由引理2.1知$ L^{-1}_{c} $连续, 则(3.3)式表明$ d-c = O(\|(h, u, v)\|) $, 从而$ \widetilde{g} = O(\|(h, u, v)\|^{2}) $. 则

$ \begin{eqnarray*} \phi(\mu+h, x+u, s+v)-\phi(\mu, x, s)& = &x+u+s+v-x-s-(d-c)\\ & = &u+v-L^{-1}_{c}(\widehat{g})+O(\|(h, u, v)\|^{2}), \end{eqnarray*} $

故$ D\phi(\mu, x, s)(h, u, v) = u+v-L^{-1}_{c}(\widehat{g}). $

(ii) 因为$ c = \sqrt{w_{1}^{2}+w_{2}^{2}+2w+2\mu^{2}e}\succ 0 $, 所以$ L^{-1}_{c}(\widehat{g}) $在任意$ (\widehat{g}, c)\in{\cal J}\times{\cal J} $处连续. 由(3.2)式得$ D\phi(h, u, v) $在$ {{\Bbb R}} _{++}\times{\cal J}\times{\cal J} $上连续可微.

根据文献[30]中命题6和命题7, 可类似得到$ \phi $ (见(3.1)式)的如下结论, 此处省略不证.

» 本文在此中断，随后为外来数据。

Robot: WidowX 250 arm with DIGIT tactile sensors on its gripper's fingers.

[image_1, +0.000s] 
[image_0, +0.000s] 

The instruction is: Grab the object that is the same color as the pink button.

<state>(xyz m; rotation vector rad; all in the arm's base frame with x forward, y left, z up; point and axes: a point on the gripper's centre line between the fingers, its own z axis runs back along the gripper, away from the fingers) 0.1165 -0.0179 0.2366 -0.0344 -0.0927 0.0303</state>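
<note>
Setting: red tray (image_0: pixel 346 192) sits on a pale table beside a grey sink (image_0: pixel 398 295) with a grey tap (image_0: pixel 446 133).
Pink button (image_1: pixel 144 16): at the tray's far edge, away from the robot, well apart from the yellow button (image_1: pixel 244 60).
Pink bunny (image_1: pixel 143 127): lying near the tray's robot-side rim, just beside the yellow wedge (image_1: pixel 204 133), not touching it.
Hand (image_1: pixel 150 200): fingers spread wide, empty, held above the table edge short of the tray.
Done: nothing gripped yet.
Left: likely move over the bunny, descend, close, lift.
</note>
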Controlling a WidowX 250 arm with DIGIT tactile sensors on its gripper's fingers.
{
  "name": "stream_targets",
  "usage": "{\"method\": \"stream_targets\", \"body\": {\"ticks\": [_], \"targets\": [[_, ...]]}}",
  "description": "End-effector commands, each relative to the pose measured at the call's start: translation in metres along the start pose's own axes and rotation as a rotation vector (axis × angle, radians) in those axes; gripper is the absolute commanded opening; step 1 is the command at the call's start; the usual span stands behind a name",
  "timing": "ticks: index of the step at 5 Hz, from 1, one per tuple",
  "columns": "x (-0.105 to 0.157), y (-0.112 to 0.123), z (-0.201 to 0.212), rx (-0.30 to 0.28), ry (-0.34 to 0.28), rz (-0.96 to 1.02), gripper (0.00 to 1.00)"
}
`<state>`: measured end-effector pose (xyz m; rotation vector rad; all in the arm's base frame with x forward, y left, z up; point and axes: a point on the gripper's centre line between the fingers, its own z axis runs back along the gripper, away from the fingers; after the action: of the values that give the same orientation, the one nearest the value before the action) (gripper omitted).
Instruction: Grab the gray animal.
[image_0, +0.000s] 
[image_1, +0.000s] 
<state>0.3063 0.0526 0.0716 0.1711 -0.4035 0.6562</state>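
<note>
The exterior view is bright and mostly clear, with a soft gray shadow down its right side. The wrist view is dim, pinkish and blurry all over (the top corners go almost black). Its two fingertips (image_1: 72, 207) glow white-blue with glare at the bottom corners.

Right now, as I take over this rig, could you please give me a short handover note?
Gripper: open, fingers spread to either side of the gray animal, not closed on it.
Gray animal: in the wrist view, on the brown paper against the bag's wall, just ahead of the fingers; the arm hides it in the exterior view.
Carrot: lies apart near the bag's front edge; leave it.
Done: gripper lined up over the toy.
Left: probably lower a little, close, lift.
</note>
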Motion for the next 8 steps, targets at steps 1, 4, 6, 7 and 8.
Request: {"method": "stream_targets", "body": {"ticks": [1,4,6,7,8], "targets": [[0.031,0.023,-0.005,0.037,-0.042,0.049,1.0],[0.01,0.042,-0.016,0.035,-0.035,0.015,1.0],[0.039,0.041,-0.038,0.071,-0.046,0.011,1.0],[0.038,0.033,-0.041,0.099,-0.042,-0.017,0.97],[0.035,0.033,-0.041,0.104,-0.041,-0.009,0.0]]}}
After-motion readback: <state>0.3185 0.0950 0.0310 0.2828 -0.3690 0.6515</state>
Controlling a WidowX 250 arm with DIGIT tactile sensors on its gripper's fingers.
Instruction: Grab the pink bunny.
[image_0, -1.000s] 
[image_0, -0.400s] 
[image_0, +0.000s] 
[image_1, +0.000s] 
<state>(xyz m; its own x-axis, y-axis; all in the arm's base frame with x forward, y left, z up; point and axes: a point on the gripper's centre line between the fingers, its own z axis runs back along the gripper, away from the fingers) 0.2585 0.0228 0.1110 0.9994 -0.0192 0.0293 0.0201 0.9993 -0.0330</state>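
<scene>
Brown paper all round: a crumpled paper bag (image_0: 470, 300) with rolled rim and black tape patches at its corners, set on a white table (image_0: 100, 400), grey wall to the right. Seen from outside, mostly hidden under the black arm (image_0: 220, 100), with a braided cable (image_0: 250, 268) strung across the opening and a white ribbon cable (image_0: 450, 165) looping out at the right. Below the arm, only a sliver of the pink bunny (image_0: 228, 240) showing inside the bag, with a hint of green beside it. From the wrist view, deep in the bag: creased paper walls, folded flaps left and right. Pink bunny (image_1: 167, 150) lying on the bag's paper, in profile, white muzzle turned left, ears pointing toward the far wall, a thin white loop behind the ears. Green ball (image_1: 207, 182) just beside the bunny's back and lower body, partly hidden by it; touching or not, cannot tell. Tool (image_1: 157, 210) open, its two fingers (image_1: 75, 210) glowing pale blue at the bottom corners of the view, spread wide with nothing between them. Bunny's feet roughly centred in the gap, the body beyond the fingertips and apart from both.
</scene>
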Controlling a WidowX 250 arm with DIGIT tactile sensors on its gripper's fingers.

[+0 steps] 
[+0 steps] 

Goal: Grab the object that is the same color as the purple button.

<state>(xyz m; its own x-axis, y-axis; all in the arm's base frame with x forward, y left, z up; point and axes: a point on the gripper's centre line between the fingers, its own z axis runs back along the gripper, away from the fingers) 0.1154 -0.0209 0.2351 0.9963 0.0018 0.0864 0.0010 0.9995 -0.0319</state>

引理3.2  对任意$ x, s\in{\cal J}, w\in{\cal K} $和$ \mu\in {{\Bbb R}} _{+} $, 令$ \phi $由(3.1)式给出. 则

(i) $ \phi(0, x, s) = 0\Leftrightarrow x\succeq0, s\succeq0, x\circ s = w; $

(ii) $ \phi(\mu, x, s) = 0\Leftrightarrow x-\mu(x-s)\succeq0, s+\mu(x-s)\succeq0, [x-\mu(x-s)]\circ [s+\mu(x-s)] = \mu^{2}e+w. $

引理3.3  令$ \phi $由(2.1)式定义, $ \mu_{1}, \mu_{2}\in{{\Bbb R}} _{++} $且$ \mu_{1}<\mu_{2} $. 设序列$ \{(\mu_{k}, x_{k}, s_{k})\}\subset{{\Bbb R}} _{++}\times{\cal J}\times{\cal J} $满足

(i) $ \mu_{k}\in[\mu_{1}, \mu_{2}] $且$ \{(x_{k}, s_{k})\} $无界;

(ii) 存在一有界序列$ \{(u_{k}, v_{k})\} $使得$ \{\langle x_{k}-u_{k}, s_{k}-v_{k}\rangle\} $有下界.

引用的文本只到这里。